» TASK DETAILS: From top to bottom, retype the data exactly, passing over any picture.

» DATA SECTION:

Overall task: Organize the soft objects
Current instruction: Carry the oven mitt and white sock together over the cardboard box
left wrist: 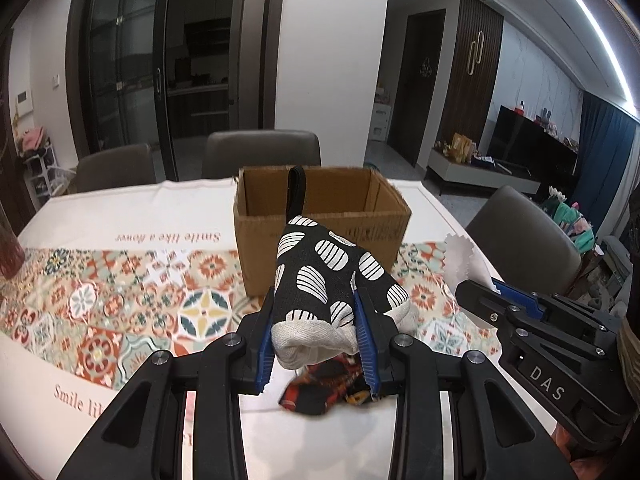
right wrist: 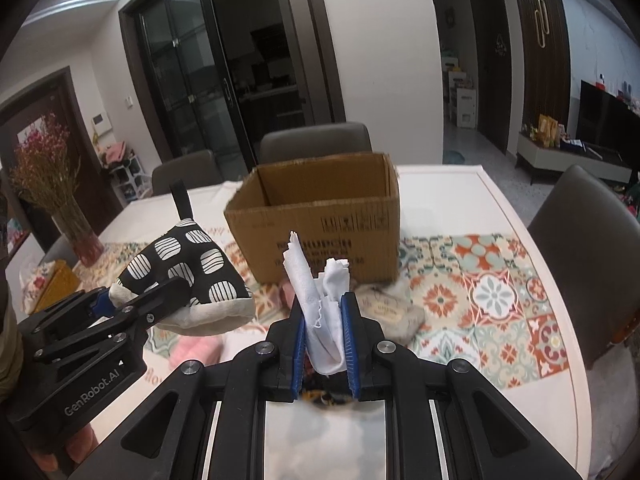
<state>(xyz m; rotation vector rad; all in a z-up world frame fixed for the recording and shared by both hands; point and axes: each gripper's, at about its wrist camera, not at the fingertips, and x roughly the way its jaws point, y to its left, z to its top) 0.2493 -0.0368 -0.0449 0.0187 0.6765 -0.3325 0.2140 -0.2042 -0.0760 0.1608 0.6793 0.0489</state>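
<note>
My left gripper [left wrist: 316, 344] is shut on a black oven mitt with white striped spots [left wrist: 332, 276] and holds it above the table, in front of an open cardboard box [left wrist: 320, 216]. The mitt also shows in the right wrist view [right wrist: 188, 272]. My right gripper [right wrist: 324, 344] is shut on a crumpled white cloth [right wrist: 320, 312], also held up in front of the box [right wrist: 320, 224]. The cloth shows at the right of the left wrist view [left wrist: 464, 260].
A red and black patterned fabric [left wrist: 324, 388] lies under my left gripper. A beige pouch [right wrist: 396, 312] and pink soft items [right wrist: 196, 352] lie on the patterned tablecloth [right wrist: 500, 300]. A vase of dried flowers [right wrist: 60, 196] stands at the left. Chairs surround the table.
</note>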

» ANSWER BELOW:
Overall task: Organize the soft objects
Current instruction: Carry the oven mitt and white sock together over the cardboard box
left wrist: 
right wrist: 
<state>(xyz m; rotation vector rad; all in a z-up world frame fixed for the recording and shared by both hands; point and axes: each gripper's, at about its wrist camera, not at the fingertips, and x roughly the way its jaws point, y to its left, z to its top) 0.2493 -0.0368 -0.0449 0.0187 0.6765 -0.3325 0.2140 -0.2042 -0.0760 0.1608 0.6793 0.0489</state>
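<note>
My left gripper [left wrist: 316, 344] is shut on a black oven mitt with white striped spots [left wrist: 332, 276] and holds it above the table, in front of an open cardboard box [left wrist: 320, 216]. The mitt also shows in the right wrist view [right wrist: 188, 272]. My right gripper [right wrist: 324, 344] is shut on a crumpled white cloth [right wrist: 320, 312], also held up in front of the box [right wrist: 320, 224]. The cloth shows at the right of the left wrist view [left wrist: 464, 260].
A red and black patterned fabric [left wrist: 324, 388] lies under my left gripper. A beige pouch [right wrist: 396, 312] and pink soft items [right wrist: 196, 352] lie on the patterned tablecloth [right wrist: 500, 300]. A vase of dried flowers [right wrist: 60, 196] stands at the left. Chairs surround the table.
</note>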

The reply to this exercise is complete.